> [GOAL OF THE EXERCISE]: What is needed here is every record, retyped without any change.
Content starts
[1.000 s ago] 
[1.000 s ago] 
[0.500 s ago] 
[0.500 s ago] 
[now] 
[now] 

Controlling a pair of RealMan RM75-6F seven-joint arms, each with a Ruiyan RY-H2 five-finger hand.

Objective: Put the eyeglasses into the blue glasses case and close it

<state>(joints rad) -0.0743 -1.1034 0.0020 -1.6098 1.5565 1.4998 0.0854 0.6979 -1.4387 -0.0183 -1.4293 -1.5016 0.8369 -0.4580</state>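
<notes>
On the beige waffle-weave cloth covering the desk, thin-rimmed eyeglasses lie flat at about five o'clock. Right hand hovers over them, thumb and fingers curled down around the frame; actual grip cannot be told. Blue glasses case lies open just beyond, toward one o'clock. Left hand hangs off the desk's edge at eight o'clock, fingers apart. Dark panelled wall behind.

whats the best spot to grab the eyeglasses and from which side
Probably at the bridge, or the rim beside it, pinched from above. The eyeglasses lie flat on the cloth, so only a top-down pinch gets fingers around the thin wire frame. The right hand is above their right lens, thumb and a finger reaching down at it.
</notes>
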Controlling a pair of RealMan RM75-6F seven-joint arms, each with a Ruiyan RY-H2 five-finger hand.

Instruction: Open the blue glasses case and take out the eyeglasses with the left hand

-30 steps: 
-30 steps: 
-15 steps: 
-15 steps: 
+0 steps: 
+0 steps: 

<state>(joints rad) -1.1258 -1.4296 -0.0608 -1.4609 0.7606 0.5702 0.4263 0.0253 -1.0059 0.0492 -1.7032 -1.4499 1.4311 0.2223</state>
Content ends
> [PROBLEM SOLUTION]:
[1.000 s ago] 
[1.000 s ago] 
[0.500 s ago] 
[0.500 s ago] 
[now] 
[now] 

Controlling a pair of RealMan RM75-6F seven-joint arms, each with a Ruiyan RY-H2 five-finger hand.

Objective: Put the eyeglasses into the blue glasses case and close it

<state>(joints rad) -0.0743 -1.1034 0.0020 -1.6098 1.5565 1.4998 0.0854 0.6979 -1.4387 -0.0183 -1.4293 -1.5016 0.8369 -0.4580</state>
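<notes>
On the beige waffle-weave cloth covering the desk, thin-rimmed eyeglasses lie flat at about five o'clock. Right hand hovers over them, thumb and fingers curled down around the frame; actual grip cannot be told. Blue glasses case lies open just beyond, toward one o'clock. Left hand hangs off the desk's edge at eight o'clock, fingers apart. Dark panelled wall behind.

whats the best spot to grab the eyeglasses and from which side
Probably at the bridge, or the rim beside it, pinched from above. The eyeglasses lie flat on the cloth, so only a top-down pinch gets fingers around the thin wire frame. The right hand is above their right lens, thumb and a finger reaching down at it.
</notes>
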Controlling a pair of RealMan RM75-6F seven-joint arms, each with a Ruiyan RY-H2 five-finger hand.

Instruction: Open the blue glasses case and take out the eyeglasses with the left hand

-30 steps: 
-30 steps: 
-15 steps: 
-15 steps: 
+0 steps: 
+0 steps: 

<state>(joints rad) -1.1258 -1.4296 -0.0608 -1.4609 0.7606 0.5702 0.4263 0.0253 -1.0059 0.0492 -1.7032 -1.4499 1.4311 0.2223</state>

With this, there is nothing more to the exercise.